Bethlehem Press

Sunday, May 31, 2020

NOR CO

Wednesday, September 26, 2012 by The Press in Local News

Backed by a strong presence from Nazareth Ambulance Corps (NAC) employees, a paramedic's well-delivered speech convinced Northampton County Council to delay its decision to award a contract for Gracedale residents to LifeStar Response, a non-emergency medical transport service.

Council's unanimous decision will allow NAC to meet with Gracedale's administration, county council representatives and county human services administrators to review the local corps' contract bid to see how far apart the contract amounts are. Clapping from the three dozen NAC uniformed paramedics attending the meeting demonstrated a positive response to council's decision.

Current contract holder Nazareth Ambulance Corps was one of five companies evaluated for a potential three-year contract. Set to expire Oct. 31, the Nazareth medical transport service could possibly lose its bid to LifeStar for non-emergency transport services, but the Nazareth ambulance company would retain all emergency calls placed by Gracedale.

Mike Snyder, a NAC paramedic, urged council to delay its decision to award the contract to LifeStar, saying while LifeStar may save the county money, it could cost lives and would definitely cost jobs. Snyder, a 15-year NAC member, told council members at their Sept. 20 meeting that a lot of local people's jobs depend on this contract.

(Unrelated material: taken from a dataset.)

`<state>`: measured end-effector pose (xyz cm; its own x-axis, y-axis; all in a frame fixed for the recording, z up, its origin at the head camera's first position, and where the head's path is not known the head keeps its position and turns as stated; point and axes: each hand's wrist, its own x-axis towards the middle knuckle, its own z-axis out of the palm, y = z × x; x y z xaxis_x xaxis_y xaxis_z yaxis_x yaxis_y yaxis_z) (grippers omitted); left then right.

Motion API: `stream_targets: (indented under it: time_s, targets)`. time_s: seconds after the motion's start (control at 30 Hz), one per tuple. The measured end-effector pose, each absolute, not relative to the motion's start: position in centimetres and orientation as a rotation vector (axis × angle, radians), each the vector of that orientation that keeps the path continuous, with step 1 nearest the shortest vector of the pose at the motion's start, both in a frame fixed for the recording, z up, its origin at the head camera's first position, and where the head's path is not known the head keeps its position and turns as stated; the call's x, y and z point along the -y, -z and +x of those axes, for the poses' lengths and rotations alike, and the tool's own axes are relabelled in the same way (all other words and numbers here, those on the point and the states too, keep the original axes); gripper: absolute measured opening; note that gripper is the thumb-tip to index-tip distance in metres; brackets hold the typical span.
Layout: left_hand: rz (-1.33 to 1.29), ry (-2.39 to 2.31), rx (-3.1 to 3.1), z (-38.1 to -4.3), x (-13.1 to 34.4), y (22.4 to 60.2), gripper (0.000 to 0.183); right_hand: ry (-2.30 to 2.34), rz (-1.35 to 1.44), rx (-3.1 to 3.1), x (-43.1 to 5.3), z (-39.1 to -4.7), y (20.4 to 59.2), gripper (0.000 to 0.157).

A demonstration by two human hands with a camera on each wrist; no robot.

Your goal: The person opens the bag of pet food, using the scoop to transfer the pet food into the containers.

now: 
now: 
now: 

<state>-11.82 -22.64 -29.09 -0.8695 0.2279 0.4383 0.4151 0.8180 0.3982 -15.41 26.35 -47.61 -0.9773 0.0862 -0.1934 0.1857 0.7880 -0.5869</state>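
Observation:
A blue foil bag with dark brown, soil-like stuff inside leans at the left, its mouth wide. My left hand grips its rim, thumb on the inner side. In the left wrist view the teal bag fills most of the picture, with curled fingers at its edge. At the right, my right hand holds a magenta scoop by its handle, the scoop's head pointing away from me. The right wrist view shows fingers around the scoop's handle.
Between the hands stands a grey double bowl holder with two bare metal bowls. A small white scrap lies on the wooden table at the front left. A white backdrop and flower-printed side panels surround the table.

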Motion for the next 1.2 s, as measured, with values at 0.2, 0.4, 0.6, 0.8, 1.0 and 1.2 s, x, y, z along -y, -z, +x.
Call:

"We need these jobs here in this community," Snyder said. In describing the bond the local company has with Gracedale's residents, Snyder added, "LifeStar has no vested interest in this community."

According to the procurement notice, Gracedale's administration had recommended LifeStar with a one-year contract of $315,600, which would amount to $946,800 if extended to a three-year contract.

Council has directed the Stoffa administration to re-evaluate the bids, to see how large the gap is between the two bids as well as the compensation packages for LifeStar employees.

While county Executive John Stoffa did not weigh in on the contract dispute at the meeting, he did explain after the meeting that LifeStar had received the recommendation of county council's finance committee, with the exception of Councilman Tom Dietrich, before being presented to council. Council needs to approve by resolution any contract exceeding $100,000.

Stoffa reviewed the evaluating panel's comments on the bids, which said LifeStar already had a contract with Allentown's Phoebe Home and they were satisfied with the service. An evaluator who generally supported the current contract holder also preferred LifeStar because of the better pricing, more in-depth staff, huge fleet of vehicles and personal service.

Stoffa said that LifeStar would save the county $100,000 over three years; their bid was $30,000 a year under the Nazareth Ambulance Corps bid.

If the county's goal is to try to keep Gracedale as a county-owned nursing home and keep taxes down, price needs to play a role in a competitive bidding process, added the county executive.

Council's next regular meeting is at 6:30 p.m. Oct. 4 at Northampton County Courthouse's third floor, 669 Washington St., Easton.